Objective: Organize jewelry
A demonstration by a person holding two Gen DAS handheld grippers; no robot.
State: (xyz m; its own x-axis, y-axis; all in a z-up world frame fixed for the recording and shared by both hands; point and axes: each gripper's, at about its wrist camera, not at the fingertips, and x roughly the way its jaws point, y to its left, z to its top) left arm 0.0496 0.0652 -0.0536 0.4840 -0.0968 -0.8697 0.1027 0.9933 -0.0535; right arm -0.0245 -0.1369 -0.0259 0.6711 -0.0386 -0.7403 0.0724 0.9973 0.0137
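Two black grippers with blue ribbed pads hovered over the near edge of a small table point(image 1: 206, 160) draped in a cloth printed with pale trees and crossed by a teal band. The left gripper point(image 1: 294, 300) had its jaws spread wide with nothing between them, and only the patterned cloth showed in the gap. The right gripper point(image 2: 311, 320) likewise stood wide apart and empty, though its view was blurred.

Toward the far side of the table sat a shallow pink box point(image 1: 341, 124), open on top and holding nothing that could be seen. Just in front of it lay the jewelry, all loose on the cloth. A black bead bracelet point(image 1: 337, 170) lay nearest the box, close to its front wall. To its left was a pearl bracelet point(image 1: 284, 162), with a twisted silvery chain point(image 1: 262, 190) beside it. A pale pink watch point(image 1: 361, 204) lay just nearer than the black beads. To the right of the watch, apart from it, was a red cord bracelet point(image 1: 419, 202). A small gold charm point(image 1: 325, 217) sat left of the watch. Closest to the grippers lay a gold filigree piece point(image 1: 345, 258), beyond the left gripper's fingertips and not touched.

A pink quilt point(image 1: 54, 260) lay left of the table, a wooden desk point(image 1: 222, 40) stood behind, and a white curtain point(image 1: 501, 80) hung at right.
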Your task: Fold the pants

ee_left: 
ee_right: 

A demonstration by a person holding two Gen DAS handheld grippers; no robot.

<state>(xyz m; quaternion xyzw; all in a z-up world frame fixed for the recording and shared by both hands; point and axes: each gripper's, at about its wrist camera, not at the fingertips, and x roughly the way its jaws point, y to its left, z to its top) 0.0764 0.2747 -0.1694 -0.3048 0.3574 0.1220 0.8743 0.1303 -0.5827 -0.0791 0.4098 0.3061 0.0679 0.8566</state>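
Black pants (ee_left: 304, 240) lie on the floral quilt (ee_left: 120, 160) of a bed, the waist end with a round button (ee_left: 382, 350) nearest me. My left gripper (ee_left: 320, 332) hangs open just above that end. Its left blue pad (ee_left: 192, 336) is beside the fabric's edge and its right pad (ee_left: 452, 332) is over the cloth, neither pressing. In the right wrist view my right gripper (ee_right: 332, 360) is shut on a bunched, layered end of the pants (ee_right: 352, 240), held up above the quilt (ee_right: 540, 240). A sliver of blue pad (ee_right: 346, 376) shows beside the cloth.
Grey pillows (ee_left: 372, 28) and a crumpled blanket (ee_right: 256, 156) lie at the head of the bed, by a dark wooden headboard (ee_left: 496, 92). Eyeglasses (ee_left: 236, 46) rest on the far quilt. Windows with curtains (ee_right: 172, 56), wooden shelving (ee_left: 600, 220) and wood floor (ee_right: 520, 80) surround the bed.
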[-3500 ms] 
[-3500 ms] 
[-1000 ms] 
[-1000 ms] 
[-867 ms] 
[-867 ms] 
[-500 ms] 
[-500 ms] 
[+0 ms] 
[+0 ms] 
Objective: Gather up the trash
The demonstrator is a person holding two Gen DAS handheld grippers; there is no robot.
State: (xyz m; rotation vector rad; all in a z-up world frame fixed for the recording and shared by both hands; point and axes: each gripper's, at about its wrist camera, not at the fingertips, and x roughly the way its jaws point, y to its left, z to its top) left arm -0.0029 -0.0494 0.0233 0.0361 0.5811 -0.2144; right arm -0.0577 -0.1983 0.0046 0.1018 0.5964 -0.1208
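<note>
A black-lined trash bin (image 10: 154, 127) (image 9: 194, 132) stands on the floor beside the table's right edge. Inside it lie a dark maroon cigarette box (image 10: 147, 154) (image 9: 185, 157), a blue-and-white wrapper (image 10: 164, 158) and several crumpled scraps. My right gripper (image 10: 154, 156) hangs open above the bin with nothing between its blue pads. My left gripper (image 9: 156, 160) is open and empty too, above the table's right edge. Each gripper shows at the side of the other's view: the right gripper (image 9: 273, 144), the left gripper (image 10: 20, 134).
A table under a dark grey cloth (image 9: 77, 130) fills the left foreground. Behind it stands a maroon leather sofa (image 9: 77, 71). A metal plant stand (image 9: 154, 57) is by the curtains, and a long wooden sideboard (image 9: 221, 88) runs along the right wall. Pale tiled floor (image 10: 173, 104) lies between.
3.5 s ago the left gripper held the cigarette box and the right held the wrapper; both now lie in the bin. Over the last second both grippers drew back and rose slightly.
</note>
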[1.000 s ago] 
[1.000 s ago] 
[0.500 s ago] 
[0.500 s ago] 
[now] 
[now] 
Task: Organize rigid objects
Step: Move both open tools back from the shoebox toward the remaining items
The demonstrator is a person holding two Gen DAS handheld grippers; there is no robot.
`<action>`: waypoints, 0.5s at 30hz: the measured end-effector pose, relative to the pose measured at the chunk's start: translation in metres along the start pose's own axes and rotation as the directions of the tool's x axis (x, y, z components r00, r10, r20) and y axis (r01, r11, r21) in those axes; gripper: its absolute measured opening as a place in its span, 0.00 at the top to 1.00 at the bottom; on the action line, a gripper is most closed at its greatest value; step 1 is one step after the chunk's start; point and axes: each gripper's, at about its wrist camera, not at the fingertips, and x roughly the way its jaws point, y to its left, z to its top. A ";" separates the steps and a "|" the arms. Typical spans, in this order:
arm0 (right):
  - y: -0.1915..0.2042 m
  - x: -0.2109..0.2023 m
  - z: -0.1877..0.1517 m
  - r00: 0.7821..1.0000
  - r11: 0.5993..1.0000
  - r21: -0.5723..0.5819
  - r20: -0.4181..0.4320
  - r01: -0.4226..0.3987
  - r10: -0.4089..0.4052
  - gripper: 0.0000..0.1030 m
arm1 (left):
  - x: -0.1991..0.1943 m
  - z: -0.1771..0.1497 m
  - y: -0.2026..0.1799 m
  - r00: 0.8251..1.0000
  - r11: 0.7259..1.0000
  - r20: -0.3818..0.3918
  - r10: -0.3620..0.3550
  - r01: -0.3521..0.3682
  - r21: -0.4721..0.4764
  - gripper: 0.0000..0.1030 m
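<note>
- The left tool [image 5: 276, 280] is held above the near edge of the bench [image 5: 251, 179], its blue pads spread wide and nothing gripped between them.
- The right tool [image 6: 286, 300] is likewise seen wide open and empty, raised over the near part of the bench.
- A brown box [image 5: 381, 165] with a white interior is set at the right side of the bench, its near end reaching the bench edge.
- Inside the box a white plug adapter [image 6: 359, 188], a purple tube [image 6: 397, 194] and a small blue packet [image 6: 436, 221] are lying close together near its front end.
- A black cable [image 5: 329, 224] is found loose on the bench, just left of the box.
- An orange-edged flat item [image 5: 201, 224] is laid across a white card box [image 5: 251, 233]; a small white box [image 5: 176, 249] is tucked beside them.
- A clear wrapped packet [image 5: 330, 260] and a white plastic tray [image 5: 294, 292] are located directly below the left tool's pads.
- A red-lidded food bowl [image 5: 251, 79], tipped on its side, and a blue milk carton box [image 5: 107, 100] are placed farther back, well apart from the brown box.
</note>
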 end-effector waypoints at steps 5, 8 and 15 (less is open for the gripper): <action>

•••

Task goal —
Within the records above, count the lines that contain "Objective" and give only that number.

Answer for this exercise —
2